EXERCISE - Please set down every entry from the listing below, word for word.

↓↓↓

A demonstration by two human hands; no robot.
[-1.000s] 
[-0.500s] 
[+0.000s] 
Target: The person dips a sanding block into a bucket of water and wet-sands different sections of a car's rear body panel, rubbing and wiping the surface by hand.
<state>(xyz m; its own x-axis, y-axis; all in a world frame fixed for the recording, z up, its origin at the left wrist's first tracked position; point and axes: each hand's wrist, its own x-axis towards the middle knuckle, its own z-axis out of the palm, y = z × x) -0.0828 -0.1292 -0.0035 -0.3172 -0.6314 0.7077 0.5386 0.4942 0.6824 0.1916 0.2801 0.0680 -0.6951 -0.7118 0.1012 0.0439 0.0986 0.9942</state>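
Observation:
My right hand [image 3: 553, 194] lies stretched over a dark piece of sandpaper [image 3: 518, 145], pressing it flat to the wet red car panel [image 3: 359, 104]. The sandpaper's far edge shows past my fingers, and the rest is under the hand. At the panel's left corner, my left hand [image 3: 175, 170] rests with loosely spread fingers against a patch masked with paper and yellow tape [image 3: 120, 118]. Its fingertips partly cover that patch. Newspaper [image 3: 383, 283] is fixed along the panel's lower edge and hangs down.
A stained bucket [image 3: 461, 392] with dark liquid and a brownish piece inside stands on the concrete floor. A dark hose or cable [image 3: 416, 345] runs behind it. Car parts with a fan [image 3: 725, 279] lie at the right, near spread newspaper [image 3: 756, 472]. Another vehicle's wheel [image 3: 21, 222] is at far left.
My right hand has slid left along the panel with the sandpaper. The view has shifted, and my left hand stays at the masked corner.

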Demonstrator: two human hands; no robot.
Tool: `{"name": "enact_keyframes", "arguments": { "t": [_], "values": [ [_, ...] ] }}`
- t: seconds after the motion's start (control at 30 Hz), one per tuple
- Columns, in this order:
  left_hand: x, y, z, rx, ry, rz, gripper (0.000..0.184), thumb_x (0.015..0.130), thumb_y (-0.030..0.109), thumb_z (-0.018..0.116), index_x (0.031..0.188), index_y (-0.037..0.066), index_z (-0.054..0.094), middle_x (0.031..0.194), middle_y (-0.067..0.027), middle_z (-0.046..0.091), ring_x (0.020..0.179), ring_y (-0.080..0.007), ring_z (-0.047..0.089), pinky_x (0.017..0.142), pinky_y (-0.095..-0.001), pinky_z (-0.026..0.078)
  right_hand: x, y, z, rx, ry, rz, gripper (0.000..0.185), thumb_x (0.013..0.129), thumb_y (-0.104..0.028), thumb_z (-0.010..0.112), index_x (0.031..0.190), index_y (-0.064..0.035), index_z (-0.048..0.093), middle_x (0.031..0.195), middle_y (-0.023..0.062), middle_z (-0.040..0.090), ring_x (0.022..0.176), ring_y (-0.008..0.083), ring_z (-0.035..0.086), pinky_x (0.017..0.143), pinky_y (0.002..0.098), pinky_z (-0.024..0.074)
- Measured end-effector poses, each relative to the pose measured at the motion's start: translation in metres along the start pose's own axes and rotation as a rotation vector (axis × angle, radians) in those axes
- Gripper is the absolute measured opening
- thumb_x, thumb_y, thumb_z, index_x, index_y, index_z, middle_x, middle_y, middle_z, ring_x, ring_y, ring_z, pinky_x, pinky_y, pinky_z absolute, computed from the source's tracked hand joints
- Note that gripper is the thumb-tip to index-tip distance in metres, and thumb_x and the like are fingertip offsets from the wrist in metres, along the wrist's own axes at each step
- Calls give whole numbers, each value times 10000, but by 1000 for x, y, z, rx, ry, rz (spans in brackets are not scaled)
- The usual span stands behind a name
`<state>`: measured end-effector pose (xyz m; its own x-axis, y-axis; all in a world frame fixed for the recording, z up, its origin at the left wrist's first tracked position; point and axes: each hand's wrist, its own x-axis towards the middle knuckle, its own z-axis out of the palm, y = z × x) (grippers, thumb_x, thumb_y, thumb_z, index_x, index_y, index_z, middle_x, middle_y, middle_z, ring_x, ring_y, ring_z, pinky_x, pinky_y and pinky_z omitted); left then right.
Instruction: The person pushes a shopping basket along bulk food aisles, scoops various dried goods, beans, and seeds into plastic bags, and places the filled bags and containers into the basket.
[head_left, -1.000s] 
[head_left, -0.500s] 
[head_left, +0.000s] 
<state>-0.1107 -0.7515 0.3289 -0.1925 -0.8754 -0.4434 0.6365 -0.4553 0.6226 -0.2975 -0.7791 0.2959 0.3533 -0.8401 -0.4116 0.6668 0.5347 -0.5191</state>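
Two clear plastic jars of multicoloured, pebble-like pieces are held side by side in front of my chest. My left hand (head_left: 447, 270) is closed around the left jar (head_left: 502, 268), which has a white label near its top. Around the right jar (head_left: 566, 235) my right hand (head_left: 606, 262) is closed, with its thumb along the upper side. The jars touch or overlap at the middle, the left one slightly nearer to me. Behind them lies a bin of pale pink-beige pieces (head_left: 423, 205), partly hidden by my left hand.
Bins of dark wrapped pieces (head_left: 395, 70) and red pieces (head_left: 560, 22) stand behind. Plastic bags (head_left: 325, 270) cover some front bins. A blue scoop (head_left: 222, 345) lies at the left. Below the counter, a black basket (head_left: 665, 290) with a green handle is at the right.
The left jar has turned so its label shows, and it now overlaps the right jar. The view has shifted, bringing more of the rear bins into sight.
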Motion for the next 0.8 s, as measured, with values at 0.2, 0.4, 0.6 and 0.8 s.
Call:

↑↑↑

EXERCISE ANSWER -
A demonstration by two human hands; no robot.
[-1.000s] 
[-0.500s] 
[+0.000s] 
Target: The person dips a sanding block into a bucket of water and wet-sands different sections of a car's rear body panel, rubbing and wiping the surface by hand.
<state>(xyz m; its own x-axis, y-axis; all in a world frame fixed for the recording, z up, its origin at the left wrist's first tracked position; point and axes: each hand's wrist, its own x-axis towards the middle knuckle, its own z-axis out of the palm, y = z × x) -0.0828 -0.1292 -0.0035 -0.3172 -0.6314 0.7077 0.5386 0.4942 0.6824 0.1916 0.2801 0.0680 -0.6951 -0.7118 0.1012 0.0439 0.0986 0.9942</state>
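Observation:
My right hand [image 3: 553, 194] lies stretched over a dark piece of sandpaper [image 3: 518, 145], pressing it flat to the wet red car panel [image 3: 359, 104]. The sandpaper's far edge shows past my fingers, and the rest is under the hand. At the panel's left corner, my left hand [image 3: 175, 170] rests with loosely spread fingers against a patch masked with paper and yellow tape [image 3: 120, 118]. Its fingertips partly cover that patch. Newspaper [image 3: 383, 283] is fixed along the panel's lower edge and hangs down.
A stained bucket [image 3: 461, 392] with dark liquid and a brownish piece inside stands on the concrete floor. A dark hose or cable [image 3: 416, 345] runs behind it. Car parts with a fan [image 3: 725, 279] lie at the right, near spread newspaper [image 3: 756, 472]. Another vehicle's wheel [image 3: 21, 222] is at far left.
My right hand has slid left along the panel with the sandpaper. The view has shifted, and my left hand stays at the masked corner.
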
Demonstrator: two human hands; no robot.
Tool: `{"name": "enact_keyframes", "arguments": { "t": [_], "values": [ [_, ...] ] }}`
- t: seconds after the motion's start (control at 30 Hz), one per tuple
- Columns, in this order:
  left_hand: x, y, z, rx, ry, rz, gripper (0.000..0.184), thumb_x (0.015..0.130), thumb_y (-0.030..0.109), thumb_z (-0.018..0.116), index_x (0.031..0.188), index_y (-0.037..0.066), index_z (-0.054..0.094), middle_x (0.031..0.194), middle_y (-0.067..0.027), middle_z (-0.046..0.091), ring_x (0.020..0.179), ring_y (-0.080..0.007), ring_z (-0.047..0.089), pinky_x (0.017..0.142), pinky_y (-0.095..-0.001), pinky_z (-0.026..0.078)
  right_hand: x, y, z, rx, ry, rz, gripper (0.000..0.185), thumb_x (0.013..0.129), thumb_y (-0.104..0.028), thumb_z (-0.010..0.112), index_x (0.031..0.190), index_y (-0.064..0.035), index_z (-0.048..0.093), middle_x (0.031..0.195), middle_y (-0.023..0.062), middle_z (-0.040..0.090), ring_x (0.022..0.176), ring_y (-0.008..0.083), ring_z (-0.035..0.086), pinky_x (0.017..0.143), pinky_y (0.002..0.098), pinky_z (-0.024..0.074)
- Measured end-effector poses, each relative to the pose measured at the motion's start: translation in metres along the start pose's own axes and rotation as a rotation vector (axis × angle, radians) in those axes
- Gripper is the absolute measured opening
- thumb_x, thumb_y, thumb_z, index_x, index_y, index_z, middle_x, middle_y, middle_z, ring_x, ring_y, ring_z, pinky_x, pinky_y, pinky_z absolute, computed from the source's tracked hand joints
- Note that gripper is the thumb-tip to index-tip distance in metres, and thumb_x and the like are fingertip offsets from the wrist in metres, along the wrist's own axes at each step
- Calls give whole numbers, each value times 10000, but by 1000 for x, y, z, rx, ry, rz (spans in brackets are not scaled)
- The usual span stands behind a name
`<state>`: measured end-effector pose (xyz m; its own x-axis, y-axis; all in a world frame fixed for the recording, z up, its origin at the left wrist's first tracked position; point and axes: each hand's wrist, its own x-axis towards the middle knuckle, its own z-axis out of the palm, y = z × x) (grippers, thumb_x, thumb_y, thumb_z, index_x, index_y, index_z, middle_x, middle_y, middle_z, ring_x, ring_y, ring_z, pinky_x, pinky_y and pinky_z omitted); left then right.
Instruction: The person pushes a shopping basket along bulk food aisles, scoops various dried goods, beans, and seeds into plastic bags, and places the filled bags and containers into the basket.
[head_left, -1.000s] 
[head_left, -0.500s] 
[head_left, +0.000s] 
<state>-0.1107 -0.7515 0.3289 -0.1925 -0.8754 -0.4434 0.6365 -0.4553 0.6226 -0.2975 -0.7791 0.2959 0.3533 -0.8401 -0.4116 0.6668 0.5347 -0.5191</state>
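Two clear plastic jars of multicoloured, pebble-like pieces are held side by side in front of my chest. My left hand (head_left: 447, 270) is closed around the left jar (head_left: 502, 268), which has a white label near its top. Around the right jar (head_left: 566, 235) my right hand (head_left: 606, 262) is closed, with its thumb along the upper side. The jars touch or overlap at the middle, the left one slightly nearer to me. Behind them lies a bin of pale pink-beige pieces (head_left: 423, 205), partly hidden by my left hand.
Bins of dark wrapped pieces (head_left: 395, 70) and red pieces (head_left: 560, 22) stand behind. Plastic bags (head_left: 325, 270) cover some front bins. A blue scoop (head_left: 222, 345) lies at the left. Below the counter, a black basket (head_left: 665, 290) with a green handle is at the right.
The left jar has turned so its label shows, and it now overlaps the right jar. The view has shifted, bringing more of the rear bins into sight.
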Motion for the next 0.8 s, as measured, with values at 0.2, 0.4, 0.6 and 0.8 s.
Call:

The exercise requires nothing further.